Every line of the material must be given again verbatim. Skip the images.

Top of Stored data

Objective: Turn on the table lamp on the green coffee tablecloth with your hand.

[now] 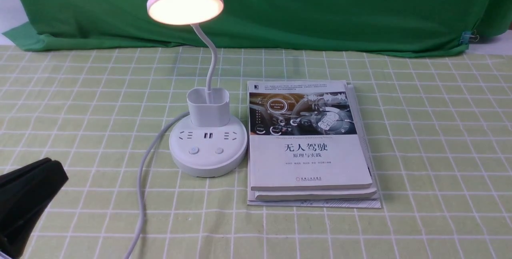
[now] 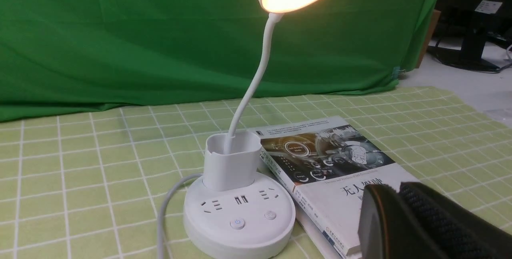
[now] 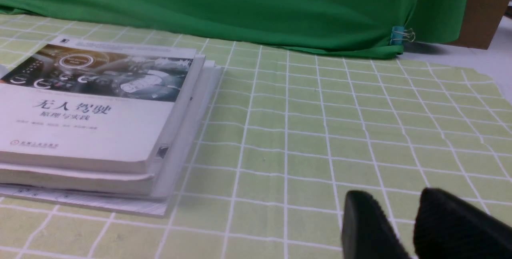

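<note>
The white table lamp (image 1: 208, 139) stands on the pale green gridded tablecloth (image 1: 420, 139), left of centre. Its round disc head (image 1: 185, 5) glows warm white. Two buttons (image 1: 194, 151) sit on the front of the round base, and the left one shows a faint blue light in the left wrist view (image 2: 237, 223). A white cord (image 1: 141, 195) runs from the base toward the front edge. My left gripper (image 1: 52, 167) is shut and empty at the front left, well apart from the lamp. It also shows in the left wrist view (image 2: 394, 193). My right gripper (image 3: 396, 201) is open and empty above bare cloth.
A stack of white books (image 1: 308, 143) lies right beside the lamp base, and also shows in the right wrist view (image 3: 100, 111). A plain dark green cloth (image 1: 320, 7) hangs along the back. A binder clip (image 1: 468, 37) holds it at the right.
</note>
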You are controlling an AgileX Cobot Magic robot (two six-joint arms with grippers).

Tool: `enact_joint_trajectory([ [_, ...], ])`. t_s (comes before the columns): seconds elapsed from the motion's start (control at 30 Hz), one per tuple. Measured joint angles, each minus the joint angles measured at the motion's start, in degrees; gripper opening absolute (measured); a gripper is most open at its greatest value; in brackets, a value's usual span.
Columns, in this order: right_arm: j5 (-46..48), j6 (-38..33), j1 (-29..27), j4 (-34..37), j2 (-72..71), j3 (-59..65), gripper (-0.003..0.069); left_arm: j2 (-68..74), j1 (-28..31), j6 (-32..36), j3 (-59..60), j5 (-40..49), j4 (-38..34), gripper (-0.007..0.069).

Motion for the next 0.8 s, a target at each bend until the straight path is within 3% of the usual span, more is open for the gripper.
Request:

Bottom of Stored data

### Solution
Objective: Turn on the table lamp on the green coffee tablecloth with your hand.

[now] 
[now] 
[now] 

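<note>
The white table lamp (image 1: 208, 139) stands on the pale green gridded tablecloth (image 1: 420, 139), left of centre. Its round disc head (image 1: 185, 5) glows warm white. Two buttons (image 1: 194, 151) sit on the front of the round base, and the left one shows a faint blue light in the left wrist view (image 2: 237, 223). A white cord (image 1: 141, 195) runs from the base toward the front edge. My left gripper (image 1: 52, 167) is shut and empty at the front left, well apart from the lamp. It also shows in the left wrist view (image 2: 394, 193). My right gripper (image 3: 396, 201) is open and empty above bare cloth.
A stack of white books (image 1: 308, 143) lies right beside the lamp base, and also shows in the right wrist view (image 3: 100, 111). A plain dark green cloth (image 1: 320, 7) hangs along the back. A binder clip (image 1: 468, 37) holds it at the right.
</note>
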You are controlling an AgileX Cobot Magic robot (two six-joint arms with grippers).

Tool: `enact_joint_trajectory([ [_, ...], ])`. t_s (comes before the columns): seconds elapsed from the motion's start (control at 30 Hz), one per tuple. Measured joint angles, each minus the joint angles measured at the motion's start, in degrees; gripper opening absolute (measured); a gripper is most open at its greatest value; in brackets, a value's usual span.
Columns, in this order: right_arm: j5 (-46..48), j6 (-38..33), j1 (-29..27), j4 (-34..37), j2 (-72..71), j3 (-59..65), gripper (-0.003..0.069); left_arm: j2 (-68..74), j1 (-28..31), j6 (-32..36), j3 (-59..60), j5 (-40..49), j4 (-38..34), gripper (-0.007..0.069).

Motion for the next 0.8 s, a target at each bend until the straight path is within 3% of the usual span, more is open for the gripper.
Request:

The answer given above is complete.